Azure Synapse Analytics unifies data warehousing, data lake analytics, and data integration in one service. If your organization runs on Microsoft — Dynamics 365, Power BI, Teams, ADLS — Synapse is where conversation intelligence slots into the existing stack without adding another vendor.

Recommended default pattern

ADLS Gen2 staging + COPY INTO dedicated SQL pool. Land files in Azure Data Lake Storage Gen2, run COPY INTO to load into dedicated SQL pool tables. Use Data Factory pipelines to orchestrate the end-to-end flow: fetch from source, stage in ADLS, load into the pool, notify downstream consumers.

Fit check

When to Choose Synapse

Synapse is the strongest choice when your analytics stack is already rooted in the Microsoft ecosystem.
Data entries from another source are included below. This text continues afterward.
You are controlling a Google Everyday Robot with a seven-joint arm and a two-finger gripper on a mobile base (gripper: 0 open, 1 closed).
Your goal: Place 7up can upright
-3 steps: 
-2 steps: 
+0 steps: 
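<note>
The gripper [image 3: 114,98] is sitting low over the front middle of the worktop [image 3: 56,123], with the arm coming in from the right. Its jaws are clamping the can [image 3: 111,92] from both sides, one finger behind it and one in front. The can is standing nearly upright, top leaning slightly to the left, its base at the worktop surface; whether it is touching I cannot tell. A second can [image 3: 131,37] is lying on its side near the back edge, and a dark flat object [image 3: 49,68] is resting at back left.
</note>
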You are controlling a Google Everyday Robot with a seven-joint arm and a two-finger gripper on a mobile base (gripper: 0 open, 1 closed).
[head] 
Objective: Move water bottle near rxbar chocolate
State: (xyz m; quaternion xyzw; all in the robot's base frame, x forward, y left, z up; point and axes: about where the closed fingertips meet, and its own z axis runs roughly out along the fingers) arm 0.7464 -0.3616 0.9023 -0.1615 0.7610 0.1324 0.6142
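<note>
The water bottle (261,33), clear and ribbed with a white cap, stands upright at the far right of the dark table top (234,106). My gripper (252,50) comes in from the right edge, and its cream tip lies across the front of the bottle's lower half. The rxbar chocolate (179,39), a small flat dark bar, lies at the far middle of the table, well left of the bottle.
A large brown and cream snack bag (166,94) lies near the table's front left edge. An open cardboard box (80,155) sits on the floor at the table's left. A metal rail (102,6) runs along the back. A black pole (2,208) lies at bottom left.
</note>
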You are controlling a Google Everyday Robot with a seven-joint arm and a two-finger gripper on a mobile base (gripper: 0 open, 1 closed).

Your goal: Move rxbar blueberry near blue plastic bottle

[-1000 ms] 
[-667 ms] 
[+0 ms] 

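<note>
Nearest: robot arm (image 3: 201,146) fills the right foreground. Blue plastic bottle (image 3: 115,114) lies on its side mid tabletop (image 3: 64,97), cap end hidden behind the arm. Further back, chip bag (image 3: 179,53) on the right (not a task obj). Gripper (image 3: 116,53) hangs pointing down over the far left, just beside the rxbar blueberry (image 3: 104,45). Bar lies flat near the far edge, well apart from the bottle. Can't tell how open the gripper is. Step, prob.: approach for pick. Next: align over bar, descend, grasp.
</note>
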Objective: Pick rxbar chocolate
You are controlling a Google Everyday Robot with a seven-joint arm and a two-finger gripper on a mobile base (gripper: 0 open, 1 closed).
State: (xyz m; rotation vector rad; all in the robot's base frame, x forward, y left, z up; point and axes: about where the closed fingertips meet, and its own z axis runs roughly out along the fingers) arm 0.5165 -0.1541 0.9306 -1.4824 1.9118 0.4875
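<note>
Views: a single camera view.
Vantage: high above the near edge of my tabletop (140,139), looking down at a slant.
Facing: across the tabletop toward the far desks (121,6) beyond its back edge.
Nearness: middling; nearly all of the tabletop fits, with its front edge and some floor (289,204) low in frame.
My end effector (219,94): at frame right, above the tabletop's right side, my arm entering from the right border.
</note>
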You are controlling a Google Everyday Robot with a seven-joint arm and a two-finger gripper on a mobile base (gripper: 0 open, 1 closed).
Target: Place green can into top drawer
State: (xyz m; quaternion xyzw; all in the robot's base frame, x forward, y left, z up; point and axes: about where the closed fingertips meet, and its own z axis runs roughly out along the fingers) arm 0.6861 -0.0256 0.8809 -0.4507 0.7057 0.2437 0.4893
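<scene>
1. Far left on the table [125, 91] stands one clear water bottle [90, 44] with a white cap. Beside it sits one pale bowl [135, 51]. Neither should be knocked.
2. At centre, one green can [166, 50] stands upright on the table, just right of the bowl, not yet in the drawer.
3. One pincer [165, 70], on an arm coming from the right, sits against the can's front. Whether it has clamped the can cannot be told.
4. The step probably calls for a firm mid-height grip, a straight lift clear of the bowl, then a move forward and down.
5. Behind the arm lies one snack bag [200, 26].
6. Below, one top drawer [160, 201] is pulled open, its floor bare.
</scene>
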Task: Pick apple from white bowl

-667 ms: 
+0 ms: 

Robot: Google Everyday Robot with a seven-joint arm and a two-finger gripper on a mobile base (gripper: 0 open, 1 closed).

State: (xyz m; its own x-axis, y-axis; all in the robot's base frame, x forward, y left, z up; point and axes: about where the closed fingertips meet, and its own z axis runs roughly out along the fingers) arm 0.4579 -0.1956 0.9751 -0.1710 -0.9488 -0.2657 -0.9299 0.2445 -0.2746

Here are the signals that confirm Synapse is the right fit.

Your organization is a Microsoft shop — Dynamics 365, Power BI, Azure AD, and Teams are already in production

Synapse Link for Dataverse gives you near-real-time CRM data in your warehouse without building separate ETL pipelines

Power BI DirectQuery on dedicated SQL pools means dashboards query live warehouse data — no extracts, no stale data

Serverless SQL pools let you query Parquet/JSON files in ADLS without loading them — pay only for data processed

Dedicated SQL pools give you predictable performance for production dashboards and scheduled reporting

Azure Data Factory (integrated into Synapse Studio) provides visual pipeline building for non-engineering teams

Architecture choices

Three Synapse Decisions That Drive Cost and Performance

These three choices determine how well your Synapse deployment handles conversation data at scale. Get them right early to avoid expensive migrations later.

1. Dedicated vs serverless SQL pool

Dedicated pools give guaranteed compute for production dashboards (DWU-based pricing, always running). Serverless pools charge per TB scanned — ideal for ad-hoc exploration and querying data lake files without loading. Many teams use both: serverless for exploration, dedicated for production reporting.
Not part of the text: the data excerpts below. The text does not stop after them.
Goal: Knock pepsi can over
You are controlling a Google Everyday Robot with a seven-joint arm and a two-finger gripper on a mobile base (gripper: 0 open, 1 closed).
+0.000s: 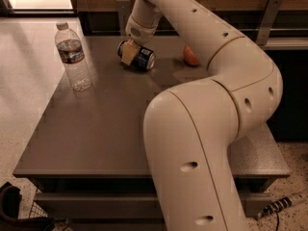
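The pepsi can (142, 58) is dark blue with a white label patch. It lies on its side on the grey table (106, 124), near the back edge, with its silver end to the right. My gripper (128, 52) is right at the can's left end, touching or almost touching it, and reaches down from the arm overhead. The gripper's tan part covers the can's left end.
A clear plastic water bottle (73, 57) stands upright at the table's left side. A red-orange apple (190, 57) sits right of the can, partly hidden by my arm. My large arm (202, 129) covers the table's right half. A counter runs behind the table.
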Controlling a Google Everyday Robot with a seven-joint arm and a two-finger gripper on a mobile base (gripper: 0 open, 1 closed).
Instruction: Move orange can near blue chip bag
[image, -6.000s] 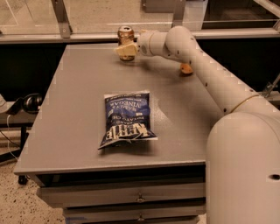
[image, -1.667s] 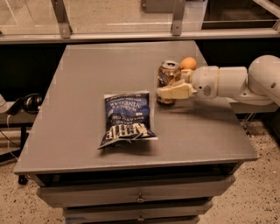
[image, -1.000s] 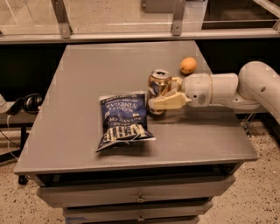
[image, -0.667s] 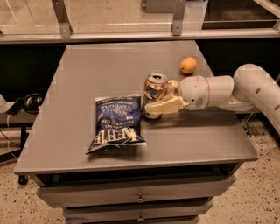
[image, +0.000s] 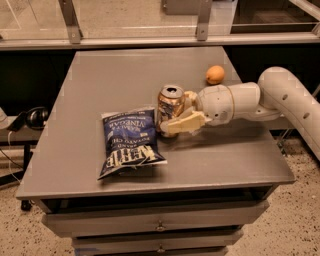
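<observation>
The orange can (image: 169, 106) stands upright on the grey table (image: 100, 85), bronze with a silver top. It touches the right edge of the blue chip bag (image: 129, 140), which lies flat at the front left with white lettering. My gripper (image: 180, 114) reaches in from the right on a white arm (image: 280, 100) and is shut on the can. One cream finger (image: 182, 124) crosses the can's lower front; the other finger sits behind the can.
A round orange fruit (image: 215, 74) lies on the table behind the arm, near the right edge. A metal rail (image: 150, 41) runs along the back. Drawers (image: 160, 225) sit under the table's front edge. Headphones (image: 32, 117) hang at the left.
My gripper has carried the can from the table's back edge forward and left to the bag's right edge. The bag has shifted slightly left and turned.
</observation>
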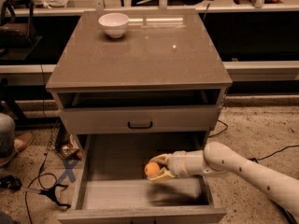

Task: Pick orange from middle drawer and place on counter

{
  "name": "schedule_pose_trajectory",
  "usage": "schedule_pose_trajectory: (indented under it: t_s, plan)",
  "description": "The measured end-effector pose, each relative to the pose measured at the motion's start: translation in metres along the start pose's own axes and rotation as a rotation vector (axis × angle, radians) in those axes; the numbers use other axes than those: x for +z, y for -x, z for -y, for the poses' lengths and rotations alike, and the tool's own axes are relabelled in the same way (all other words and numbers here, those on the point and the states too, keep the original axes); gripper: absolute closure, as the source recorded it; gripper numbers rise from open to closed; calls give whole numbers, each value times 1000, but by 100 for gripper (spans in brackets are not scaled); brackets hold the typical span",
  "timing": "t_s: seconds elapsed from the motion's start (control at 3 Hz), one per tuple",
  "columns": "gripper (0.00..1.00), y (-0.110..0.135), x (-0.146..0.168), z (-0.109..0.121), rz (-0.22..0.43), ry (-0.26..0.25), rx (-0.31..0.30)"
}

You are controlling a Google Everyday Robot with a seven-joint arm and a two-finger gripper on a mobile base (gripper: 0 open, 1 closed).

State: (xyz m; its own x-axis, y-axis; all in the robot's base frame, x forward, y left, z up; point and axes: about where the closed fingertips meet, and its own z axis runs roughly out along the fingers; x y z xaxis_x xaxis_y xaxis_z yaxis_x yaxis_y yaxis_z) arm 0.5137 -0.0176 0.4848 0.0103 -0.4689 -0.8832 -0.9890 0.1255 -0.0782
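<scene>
Grey middle drawer holds the end effector, clamped on the orange; the grasp looks done, and lifting it onto the far worktop remains.

Tabletop: glossy grey-brown slab, slightly overhanging grey cabinet.
White bowl: upright, directly on slab, toward far-left corner.
End effector: well below and nearer than bowl, slightly to its right, inside open middle drawer. Fingers clasp orange from above and beneath.
</scene>
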Motion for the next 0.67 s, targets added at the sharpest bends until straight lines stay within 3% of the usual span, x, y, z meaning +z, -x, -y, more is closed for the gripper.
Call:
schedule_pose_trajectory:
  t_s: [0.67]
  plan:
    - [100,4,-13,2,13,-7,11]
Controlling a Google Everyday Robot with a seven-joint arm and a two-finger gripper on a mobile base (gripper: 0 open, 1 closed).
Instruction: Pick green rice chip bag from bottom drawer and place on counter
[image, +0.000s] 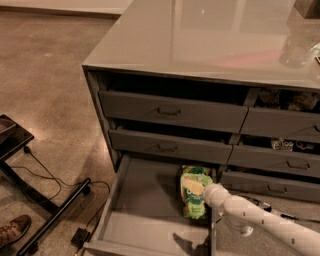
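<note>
Inside grey metal bottom drawer (145, 200), lower centre: grasp step, white gripper (206, 191) against crinkly green rice chip bag (191, 199), clasp unreadable; next, lift clear.

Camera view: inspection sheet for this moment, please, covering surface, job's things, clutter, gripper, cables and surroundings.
Surface: counter, glossy grey, reflecting light.
Job's things: green rice chip bag lies in the bottom drawer, at its right side; drawer pulled out; bag not yet on the counter.
Clutter: clear item at the counter's right edge; packets in the right-hand drawers.
Gripper: gripper on the white arm, against the bag's right edge inside the drawer.
Cables: black cable on the floor at left, running to a small black box.
Surroundings: brown floor; black stand; brown shoe at lower left.
</note>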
Start with serverless for development, add a dedicated pool when Power BI dashboards go live.

2. Distribution strategy

HASH distribution on call_id for the signals table co-locates signals for a conversation on the same distribution. ROUND_ROBIN for the conversations table spreads data evenly. REPLICATE for small lookup tables (scoring_versions, teams) avoids data movement during JOINs entirely. Wrong distribution causes expensive data movement — the query plan will show BroadcastMoveOperation or ShuffleMoveOperation when distributions are mismatched.
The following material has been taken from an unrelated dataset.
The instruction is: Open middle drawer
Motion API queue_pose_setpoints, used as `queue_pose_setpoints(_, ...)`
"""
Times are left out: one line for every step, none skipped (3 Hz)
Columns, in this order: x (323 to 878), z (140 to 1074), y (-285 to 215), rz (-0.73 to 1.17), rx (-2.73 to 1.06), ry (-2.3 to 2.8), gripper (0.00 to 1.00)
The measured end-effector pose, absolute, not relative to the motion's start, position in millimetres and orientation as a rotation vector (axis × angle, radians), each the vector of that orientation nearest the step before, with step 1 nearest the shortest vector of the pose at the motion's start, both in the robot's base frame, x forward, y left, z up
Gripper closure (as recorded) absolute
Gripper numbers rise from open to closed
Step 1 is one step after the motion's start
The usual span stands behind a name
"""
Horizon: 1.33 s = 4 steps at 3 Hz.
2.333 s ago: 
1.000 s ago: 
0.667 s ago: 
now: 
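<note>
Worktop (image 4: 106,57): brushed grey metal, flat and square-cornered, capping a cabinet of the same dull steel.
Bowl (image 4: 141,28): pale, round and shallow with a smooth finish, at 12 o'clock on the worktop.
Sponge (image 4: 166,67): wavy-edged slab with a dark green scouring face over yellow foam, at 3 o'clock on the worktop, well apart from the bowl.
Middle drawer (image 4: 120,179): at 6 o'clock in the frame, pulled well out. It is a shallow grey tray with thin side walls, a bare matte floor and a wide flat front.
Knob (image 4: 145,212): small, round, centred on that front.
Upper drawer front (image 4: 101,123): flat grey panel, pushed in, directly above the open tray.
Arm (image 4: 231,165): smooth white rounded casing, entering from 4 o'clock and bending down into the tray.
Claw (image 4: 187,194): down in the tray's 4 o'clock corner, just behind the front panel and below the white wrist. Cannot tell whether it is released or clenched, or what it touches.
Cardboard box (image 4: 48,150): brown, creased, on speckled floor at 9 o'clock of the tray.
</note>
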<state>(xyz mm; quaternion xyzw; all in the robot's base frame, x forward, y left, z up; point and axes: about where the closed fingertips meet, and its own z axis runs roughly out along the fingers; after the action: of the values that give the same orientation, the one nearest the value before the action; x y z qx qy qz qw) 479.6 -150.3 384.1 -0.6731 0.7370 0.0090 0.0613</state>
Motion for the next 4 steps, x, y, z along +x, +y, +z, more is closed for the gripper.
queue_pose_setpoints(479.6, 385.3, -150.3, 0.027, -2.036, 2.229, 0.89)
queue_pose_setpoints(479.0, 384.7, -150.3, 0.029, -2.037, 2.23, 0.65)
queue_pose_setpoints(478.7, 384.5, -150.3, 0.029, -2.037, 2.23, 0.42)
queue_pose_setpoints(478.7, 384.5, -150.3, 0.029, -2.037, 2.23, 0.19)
Always check distribution skew after initial loads.

3. Synapse Link for Dataverse

If you use Dynamics 365, enable Synapse Link to automatically replicate CRM data to ADLS. Query it from Synapse alongside conversation signals without building a separate CRM data pipeline. Join opportunity data with call signals in a single SQL query. The trade-off is a slight replication lag (minutes, not seconds).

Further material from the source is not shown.